When you reach the line that contains "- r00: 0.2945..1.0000" in the data below, start reproducing lines exactly, and stop after the line that contains "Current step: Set".
Input for this task Start Marker
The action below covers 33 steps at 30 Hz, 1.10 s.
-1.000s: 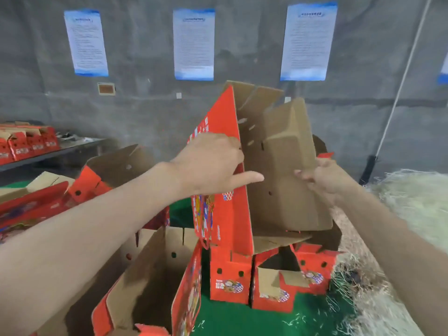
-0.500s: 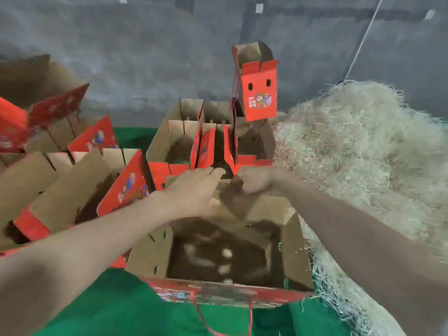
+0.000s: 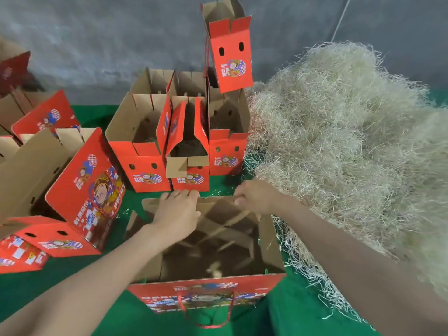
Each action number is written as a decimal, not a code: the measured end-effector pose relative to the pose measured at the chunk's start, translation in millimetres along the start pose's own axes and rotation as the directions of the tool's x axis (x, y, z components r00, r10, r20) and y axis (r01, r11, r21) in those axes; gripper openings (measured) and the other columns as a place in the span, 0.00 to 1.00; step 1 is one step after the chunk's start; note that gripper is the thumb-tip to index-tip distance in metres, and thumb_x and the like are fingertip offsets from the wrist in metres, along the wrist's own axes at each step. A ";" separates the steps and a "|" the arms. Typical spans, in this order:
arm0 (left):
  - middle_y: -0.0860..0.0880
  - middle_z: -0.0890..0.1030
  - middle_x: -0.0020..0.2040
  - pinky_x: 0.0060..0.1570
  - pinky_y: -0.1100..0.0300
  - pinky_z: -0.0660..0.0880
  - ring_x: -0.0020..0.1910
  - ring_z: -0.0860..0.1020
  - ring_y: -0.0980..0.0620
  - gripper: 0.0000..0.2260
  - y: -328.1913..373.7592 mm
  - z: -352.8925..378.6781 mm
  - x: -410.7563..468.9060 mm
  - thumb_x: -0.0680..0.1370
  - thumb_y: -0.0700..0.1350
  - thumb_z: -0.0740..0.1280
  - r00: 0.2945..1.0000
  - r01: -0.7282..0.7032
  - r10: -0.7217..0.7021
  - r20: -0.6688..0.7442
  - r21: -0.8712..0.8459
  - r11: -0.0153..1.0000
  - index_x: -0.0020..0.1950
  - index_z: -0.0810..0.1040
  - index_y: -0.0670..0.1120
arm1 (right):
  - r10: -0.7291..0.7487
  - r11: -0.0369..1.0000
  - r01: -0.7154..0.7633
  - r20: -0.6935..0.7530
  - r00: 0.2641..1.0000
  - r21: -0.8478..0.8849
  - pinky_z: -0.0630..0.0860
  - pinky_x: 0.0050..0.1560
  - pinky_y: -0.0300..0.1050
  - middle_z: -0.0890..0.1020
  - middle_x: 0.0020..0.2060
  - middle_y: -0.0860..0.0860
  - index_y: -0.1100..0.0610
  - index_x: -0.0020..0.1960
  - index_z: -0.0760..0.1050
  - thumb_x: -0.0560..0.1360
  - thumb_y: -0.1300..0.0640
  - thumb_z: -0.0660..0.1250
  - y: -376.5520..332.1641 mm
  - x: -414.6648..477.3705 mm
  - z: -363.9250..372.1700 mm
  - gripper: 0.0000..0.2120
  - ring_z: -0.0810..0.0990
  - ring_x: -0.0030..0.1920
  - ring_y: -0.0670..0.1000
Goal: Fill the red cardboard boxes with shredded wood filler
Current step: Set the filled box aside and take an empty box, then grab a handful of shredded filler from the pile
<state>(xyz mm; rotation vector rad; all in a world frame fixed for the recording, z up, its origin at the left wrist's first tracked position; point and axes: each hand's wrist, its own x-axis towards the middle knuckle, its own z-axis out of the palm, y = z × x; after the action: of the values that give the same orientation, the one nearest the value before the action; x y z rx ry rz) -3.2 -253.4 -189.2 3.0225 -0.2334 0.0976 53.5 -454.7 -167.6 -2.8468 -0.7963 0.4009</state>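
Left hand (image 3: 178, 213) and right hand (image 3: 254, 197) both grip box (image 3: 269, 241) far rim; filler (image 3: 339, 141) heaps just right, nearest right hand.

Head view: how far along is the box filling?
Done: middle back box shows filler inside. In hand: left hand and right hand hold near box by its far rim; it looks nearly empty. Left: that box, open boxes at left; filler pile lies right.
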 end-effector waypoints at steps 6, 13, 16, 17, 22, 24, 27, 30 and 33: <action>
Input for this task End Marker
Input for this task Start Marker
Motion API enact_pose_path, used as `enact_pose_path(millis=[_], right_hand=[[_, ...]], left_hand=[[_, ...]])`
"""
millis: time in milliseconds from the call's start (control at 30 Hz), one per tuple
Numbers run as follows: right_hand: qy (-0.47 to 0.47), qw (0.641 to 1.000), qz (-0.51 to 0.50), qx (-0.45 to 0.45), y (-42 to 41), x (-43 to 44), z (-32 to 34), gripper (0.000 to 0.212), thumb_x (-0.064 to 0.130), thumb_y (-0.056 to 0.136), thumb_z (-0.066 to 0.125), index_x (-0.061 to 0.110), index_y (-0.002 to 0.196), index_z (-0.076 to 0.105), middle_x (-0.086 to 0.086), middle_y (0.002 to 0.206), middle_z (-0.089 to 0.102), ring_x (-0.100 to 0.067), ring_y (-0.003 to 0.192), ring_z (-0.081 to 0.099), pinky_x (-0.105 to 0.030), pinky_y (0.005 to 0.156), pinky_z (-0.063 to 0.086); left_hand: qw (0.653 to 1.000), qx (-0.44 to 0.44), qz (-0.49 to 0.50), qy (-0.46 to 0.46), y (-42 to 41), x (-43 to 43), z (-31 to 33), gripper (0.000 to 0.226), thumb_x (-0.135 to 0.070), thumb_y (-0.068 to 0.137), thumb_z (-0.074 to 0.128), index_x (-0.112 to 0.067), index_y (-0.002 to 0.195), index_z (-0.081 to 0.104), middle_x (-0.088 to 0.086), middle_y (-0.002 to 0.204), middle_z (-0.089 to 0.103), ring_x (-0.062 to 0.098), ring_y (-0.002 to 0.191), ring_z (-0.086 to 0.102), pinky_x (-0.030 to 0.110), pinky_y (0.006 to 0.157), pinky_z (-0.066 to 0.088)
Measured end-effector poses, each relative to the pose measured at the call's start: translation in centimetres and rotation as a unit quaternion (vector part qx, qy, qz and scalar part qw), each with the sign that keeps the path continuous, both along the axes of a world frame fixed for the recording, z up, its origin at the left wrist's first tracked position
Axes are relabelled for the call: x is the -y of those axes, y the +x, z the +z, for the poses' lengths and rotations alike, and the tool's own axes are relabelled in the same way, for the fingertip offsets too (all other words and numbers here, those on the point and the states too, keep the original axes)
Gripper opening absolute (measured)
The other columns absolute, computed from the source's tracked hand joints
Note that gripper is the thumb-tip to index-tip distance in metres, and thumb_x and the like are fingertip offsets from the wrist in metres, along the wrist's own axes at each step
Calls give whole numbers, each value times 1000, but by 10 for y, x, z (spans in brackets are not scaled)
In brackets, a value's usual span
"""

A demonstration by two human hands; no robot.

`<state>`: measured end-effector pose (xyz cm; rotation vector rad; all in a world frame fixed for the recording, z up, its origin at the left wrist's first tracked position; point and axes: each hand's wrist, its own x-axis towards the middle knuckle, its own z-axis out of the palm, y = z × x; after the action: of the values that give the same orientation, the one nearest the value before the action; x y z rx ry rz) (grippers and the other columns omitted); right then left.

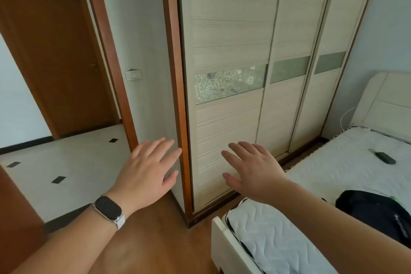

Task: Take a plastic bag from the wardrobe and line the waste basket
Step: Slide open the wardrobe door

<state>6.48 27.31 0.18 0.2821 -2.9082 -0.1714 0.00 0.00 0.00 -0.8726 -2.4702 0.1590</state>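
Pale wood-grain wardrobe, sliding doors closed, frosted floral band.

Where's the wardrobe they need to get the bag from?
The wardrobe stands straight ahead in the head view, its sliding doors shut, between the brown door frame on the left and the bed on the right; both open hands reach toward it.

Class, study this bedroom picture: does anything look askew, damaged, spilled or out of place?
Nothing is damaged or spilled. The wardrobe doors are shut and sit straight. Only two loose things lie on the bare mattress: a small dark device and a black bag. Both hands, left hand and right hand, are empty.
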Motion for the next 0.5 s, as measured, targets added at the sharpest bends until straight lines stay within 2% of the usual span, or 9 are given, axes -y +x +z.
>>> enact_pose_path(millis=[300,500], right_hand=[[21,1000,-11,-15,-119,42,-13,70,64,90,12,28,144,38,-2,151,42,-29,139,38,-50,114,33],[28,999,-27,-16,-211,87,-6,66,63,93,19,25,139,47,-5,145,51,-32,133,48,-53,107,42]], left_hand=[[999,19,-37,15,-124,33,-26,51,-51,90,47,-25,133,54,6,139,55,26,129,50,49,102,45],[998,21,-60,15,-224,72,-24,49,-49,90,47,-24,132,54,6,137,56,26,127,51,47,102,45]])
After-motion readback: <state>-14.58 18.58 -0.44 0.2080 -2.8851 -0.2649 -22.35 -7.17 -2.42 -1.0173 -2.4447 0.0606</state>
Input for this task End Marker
• [Task response]:
  - r00: 0.2945..1.0000
  - r01: -0.7282..0.7032
  - r10: -0.7217..0.7021
  - r20: -0.6688..0.7442
  - r21: -0.8712..0.8459
  - r11: -0.0153..1.0000
  - index_x: -0.0020..0.1950
  - index_z: -0.0810..0.1040
  - index_y: -0.0670..0.1120
arm1 (right):
  - r10: -0.7291..0.7487
  - r11: -0.0369..1.0000
  - r01: -0.7154..0.7633
  - r20: -0.6935..0.7530
  - r00: 0.2641..1.0000
  - r21: -0.8478..0.8849
  - pinky_z: -0.0630..0.0860
  - pinky_x: 0.0050..0.1560
  - pinky_y: -0.0300..0.1050
  - middle_z: -0.0890..0.1020
  - middle_x: 0.0020..0.2060
  - middle_y: -0.0860..0.0860
  - index_y: -0.1100..0.0610
  - index_x: -0.0020..0.1960
  - index_z: -0.0760..0.1050
  - thumb_x: -0.0560..0.1360
  - thumb_y: -0.1300..0.0640
  - thumb_z: -0.0660..0.1250
  - y: -376.5520..332.1641 mm
  - x: -414.6648..477.3705 mm
  - z: -363.9250..372.1700 mm
  - gripper: 0.0000..0.2120
  - ring_z: -0.0810..0.0990
  - ring_x: -0.0030..0.1920
  - ring_y: -0.0670..0.1000
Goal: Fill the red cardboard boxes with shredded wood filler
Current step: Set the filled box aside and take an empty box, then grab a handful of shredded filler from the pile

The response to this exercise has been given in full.